[tex-hyphen] More with the patterns

Tue Jun 10 19:39:08 CEST 2008

On Tue, Jun 10, 2008 at 3:56 PM, Javier Múgica wrote:
>
>>
>> Yes, but the problem is that every file uses a different convention.
>
>
> The problem for XeTeX you mean, don't you?

Yes and no. The problem is not in XeTeX per se, but in the fact that
all the files assume T1/T2A font encoding. And most files only make
sure that the patterns work in pdfTeX/whatever-8bit-tex.

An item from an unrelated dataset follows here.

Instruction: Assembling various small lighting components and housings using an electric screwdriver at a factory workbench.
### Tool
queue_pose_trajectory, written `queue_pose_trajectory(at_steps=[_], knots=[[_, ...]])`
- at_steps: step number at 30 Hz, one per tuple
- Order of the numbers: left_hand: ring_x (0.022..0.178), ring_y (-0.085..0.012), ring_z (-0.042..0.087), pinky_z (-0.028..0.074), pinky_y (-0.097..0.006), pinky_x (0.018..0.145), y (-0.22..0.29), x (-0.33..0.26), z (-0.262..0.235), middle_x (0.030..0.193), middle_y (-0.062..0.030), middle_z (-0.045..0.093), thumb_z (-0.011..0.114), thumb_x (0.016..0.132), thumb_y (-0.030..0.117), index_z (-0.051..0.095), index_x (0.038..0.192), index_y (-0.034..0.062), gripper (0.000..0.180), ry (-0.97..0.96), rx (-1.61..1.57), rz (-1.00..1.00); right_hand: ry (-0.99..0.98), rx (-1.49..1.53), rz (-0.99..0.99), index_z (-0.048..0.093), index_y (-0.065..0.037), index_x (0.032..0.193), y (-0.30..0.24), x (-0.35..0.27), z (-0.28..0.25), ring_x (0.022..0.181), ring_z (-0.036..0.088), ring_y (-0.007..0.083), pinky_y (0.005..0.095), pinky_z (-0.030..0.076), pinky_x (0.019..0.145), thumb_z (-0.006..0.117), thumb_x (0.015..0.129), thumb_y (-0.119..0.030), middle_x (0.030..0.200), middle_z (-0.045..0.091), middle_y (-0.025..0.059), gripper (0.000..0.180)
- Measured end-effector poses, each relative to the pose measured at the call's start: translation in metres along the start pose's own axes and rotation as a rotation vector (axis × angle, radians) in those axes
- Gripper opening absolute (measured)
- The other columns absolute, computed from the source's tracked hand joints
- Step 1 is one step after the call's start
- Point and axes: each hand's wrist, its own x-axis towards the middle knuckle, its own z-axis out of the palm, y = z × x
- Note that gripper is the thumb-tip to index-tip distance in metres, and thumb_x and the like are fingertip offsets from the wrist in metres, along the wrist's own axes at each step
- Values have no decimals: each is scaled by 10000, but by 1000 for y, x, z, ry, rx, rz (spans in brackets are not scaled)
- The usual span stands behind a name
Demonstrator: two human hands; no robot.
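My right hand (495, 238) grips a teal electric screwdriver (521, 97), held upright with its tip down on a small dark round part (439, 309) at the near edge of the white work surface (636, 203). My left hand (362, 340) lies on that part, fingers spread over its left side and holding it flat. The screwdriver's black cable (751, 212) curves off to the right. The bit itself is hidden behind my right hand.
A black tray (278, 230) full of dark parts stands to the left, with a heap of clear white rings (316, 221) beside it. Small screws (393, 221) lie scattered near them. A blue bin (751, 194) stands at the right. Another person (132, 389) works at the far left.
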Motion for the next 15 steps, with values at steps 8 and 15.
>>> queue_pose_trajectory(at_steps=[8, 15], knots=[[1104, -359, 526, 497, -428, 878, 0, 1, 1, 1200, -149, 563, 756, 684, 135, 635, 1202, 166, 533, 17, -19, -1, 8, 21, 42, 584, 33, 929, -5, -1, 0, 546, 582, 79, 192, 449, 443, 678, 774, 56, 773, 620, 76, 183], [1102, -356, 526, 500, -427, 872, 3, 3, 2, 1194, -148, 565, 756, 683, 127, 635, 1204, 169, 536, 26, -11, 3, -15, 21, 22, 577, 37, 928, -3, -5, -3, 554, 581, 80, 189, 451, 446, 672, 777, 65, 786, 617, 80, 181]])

> I have never used it and I may be
> missing the problem.

In pdfTeX, á will map to 0xE1, but that's an á in EC encoding only,
not in Unicode, where it's an invalid character. Most patterns would
make sure that á resolves to the proper code in EC, which is fine for
pdfTeX, but forgets that in some other encoding that letter might be
on some other position. ^^e1 is an invalid character in UTF-8 and
generates an error.

> If I understand correctly, even if every file used its own convention, that
> isn't a problem for standard TeX,

It's not a problem because:
- you take it for granted that people will use T1 font encoding, and
the patterns really only work with a single font encoding
- people use inputenc that does its own transformations to make sure
that your characters resolve to the right character, but that's the
cleaner part
- everyone has adapted patterns to work with T1 encoding and nothing
else; there is no way to combine Slovenian and Polish for example; If
I switch to Polish language in the middle of Slovenian text
(T1-encoded), and if I write gbreve, TeX will interpret it as iogonek
and hyphenate the word as if it was iogonek.

If someone would adapt the patterns to work with XeTeX, one could
argue the same way: they work for XeTeX, I do not care about pdfTeX.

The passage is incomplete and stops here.